Also besteht somit ein eklatanter und sachlich nicht zu rechtfertigender Unterschied zwischen diesen Bürgern und den Optionspflichtigen. Liegt hier etwa ein Verstoß gegen den Gleichheitsgrundsatz des Artikels 3 Grundgesetz vor?

Wird einmal mehr mit falschen Vorstellungen herangegangen?

Es hat den Anschein, als ob sich die Geschichte der Gastarbeiter wiederholen würde. Als die ersten Gastarbeiter nach Deutschland kamen, ging Deutschland davon aus, sie würden nach paar Jahren geleisteter Dienste ohne weiteres zurückkehren. Nun geht Deutschland davon aus, die Optionskinder würden sich problemlos zwischen ihren Staatszugehörigkeiten entscheiden.

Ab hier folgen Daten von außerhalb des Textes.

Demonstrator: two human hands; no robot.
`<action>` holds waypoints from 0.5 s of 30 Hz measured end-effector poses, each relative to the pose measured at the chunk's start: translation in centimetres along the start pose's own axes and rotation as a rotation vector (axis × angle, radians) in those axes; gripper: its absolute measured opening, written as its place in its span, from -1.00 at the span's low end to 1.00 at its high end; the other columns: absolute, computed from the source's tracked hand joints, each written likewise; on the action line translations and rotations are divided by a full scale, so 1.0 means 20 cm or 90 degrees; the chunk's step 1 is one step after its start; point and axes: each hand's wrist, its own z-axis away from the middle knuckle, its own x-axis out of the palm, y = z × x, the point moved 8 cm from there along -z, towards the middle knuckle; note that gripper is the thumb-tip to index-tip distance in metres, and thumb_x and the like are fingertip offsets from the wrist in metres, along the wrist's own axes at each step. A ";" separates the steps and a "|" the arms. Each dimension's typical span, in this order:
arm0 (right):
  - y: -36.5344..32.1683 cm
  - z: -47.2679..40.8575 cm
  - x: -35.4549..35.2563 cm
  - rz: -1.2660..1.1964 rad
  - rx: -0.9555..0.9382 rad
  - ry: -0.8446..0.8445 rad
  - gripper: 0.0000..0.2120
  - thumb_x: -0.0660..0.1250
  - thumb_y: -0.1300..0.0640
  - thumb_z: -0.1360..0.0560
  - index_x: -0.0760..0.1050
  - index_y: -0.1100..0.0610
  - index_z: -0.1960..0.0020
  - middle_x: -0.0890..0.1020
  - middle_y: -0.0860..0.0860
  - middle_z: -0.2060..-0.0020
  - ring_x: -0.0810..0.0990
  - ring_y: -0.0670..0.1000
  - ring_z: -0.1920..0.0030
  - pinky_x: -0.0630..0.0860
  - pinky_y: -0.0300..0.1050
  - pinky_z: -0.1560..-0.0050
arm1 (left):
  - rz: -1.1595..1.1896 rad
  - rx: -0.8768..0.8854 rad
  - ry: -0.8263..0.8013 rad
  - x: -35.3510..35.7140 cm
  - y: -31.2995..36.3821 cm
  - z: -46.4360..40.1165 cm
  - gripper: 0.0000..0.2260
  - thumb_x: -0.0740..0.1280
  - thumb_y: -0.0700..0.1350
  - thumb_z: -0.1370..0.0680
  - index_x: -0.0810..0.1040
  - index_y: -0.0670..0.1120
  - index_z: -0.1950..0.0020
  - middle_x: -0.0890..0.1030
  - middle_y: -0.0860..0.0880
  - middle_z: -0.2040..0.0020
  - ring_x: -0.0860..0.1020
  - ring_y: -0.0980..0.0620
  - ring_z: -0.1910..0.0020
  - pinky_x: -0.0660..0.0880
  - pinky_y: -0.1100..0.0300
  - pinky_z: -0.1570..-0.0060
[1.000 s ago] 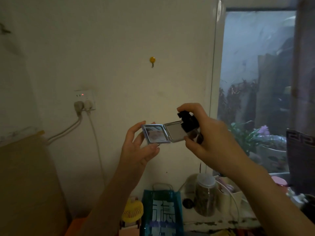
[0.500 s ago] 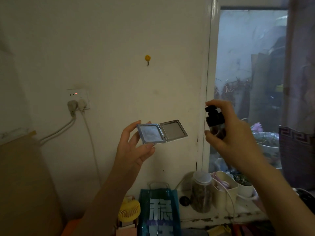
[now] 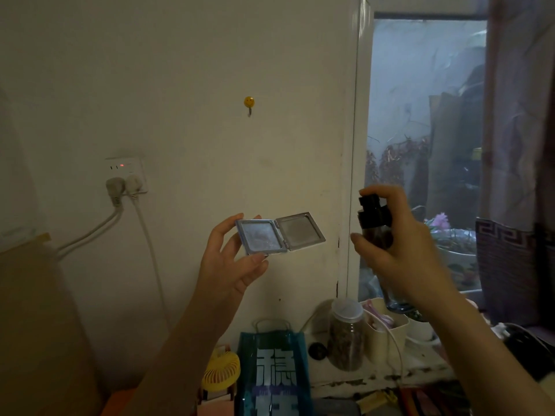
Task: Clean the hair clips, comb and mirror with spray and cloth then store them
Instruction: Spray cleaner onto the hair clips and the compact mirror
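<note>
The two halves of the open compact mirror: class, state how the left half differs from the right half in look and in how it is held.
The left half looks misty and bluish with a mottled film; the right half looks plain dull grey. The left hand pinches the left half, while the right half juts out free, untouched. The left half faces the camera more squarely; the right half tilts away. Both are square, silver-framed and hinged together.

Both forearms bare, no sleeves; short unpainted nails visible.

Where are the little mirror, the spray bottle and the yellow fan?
mirror (image 3: 260, 237), head view, on the left glass pane.
spray bottle (image 3: 374, 217), head view, on its black pump top.
fan (image 3: 220, 375), head view, on its yellow front grille.
</note>
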 end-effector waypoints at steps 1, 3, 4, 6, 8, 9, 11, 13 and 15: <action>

Die Rechnung mit der Rückkehr ins eigene Land ist aber nicht aufgegangen. Die Rechnung mit der zwangsweisen Entscheidung für die eine oder andere Staatsbürgerschaft ist noch offen. Vielleicht wird sie auch nie beglichen. Doch dies hängt primär vom Verhalten und Widerstand der Optionspflichtigen ab.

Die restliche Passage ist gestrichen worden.